On October 11, 2013, YTB completed the sale of its assets to Chicago-based businessman Sam Hathi of Jamraval, Inc. Since being acquired YTB has operated as YTB Global Travel. As of March 2, 2015 the company ceased enrolling new agents and representatives but still provides resources for existing members.

As of March 2, 2015 YTB ceased enrolling new Referring Travel Agents.

==Lawsuits==
In August 2008 California Attorney General Jerry Brown sued the company for $25 million, alleging it to be a pyramid scheme, among other claims. The Illinois Better Business Bureau and Illinois Attorney General Lisa Madigan joined Brown in investigating the company. Brown's lawsuit indicates that 45,000 sales reps earned an average of about $90 in 2007 and of their 200,000 total agents, some 125,000 earned nothing and 37,000 earned less than $39. On May 14, 2009, California authorities settled their suit with YTB for $1 million. As part of the settlement, YTB agreed to restructure, possibly hastening a transition to a franchise system. That same day, Madigan filed a similar suit in Illinois. Brown said the agreement would end the sale of personalized websites that cost $450 to purchase and $50 per month to maintain.

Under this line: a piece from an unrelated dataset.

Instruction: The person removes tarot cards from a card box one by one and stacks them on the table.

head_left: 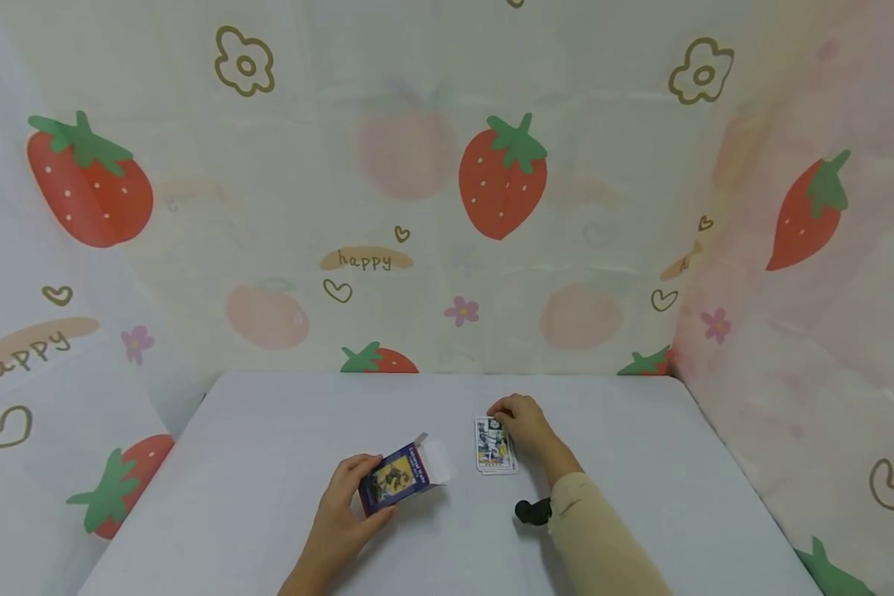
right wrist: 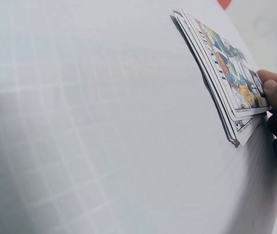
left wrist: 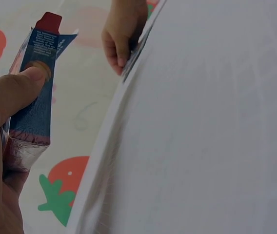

Around the same time, several former YTB agents filed a class-action lawsuit that alleged the company was an illegal pyramid scheme. The lawsuit says that the company "claims to sell travel services, but said company's main business is inducing others to become travel agents." YTB responded by stating that it intends to "vigorously defend the case," and the case was dismissed in July 2009 on the grounds that non-residents of Illinois could not pursue the matter under Illinois law. Illinois Attorney General Lisa Madigan, after her office and the Illinois Better Business Bureau, received more than 150 complaints about the company, partnered with Brown's office in his state's investigation of the company. The BBB indicated that 80% of YTB revenue came from new agent recruitment, with agents earning an average of $111 per year, almost $400 less than the initial $499 sign-up price. In May 2011, it was announced that YTB had reached a settlement with the state of Illinois, paying $150,000 in restitution. No admission nor denial of guilt was made in the settlement.

In 2007, YTB was also investigated for similar allegations in Rhode Island.

In defense of YTB, chief executive Scott Tomer said, "We are wholly confident that our business model will withstand scrutiny, and look forward to setting the record straight in court."